* [Directions]:
Every line below must be copied as written, except for pictures.

-- Opening Marker --

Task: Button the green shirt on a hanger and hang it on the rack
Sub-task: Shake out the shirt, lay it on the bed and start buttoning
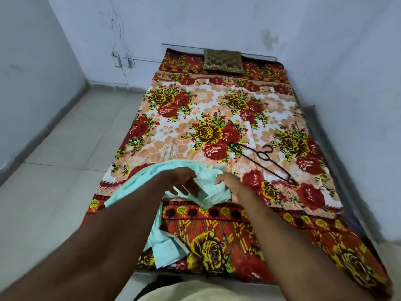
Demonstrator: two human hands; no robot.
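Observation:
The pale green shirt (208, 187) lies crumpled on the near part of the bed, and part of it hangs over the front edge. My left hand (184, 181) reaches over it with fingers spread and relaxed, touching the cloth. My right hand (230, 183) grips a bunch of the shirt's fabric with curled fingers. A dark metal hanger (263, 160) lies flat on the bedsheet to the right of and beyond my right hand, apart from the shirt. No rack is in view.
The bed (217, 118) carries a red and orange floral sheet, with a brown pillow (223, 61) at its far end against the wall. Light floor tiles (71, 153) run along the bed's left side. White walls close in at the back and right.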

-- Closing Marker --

* [Expected output]:
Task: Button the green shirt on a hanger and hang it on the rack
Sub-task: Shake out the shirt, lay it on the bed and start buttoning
Demonstrator: two human hands; no robot.
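Observation:
The pale green shirt (208, 187) lies crumpled on the near part of the bed, and part of it hangs over the front edge. My left hand (184, 181) reaches over it with fingers spread and relaxed, touching the cloth. My right hand (230, 183) grips a bunch of the shirt's fabric with curled fingers. A dark metal hanger (263, 160) lies flat on the bedsheet to the right of and beyond my right hand, apart from the shirt. No rack is in view.
The bed (217, 118) carries a red and orange floral sheet, with a brown pillow (223, 61) at its far end against the wall. Light floor tiles (71, 153) run along the bed's left side. White walls close in at the back and right.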

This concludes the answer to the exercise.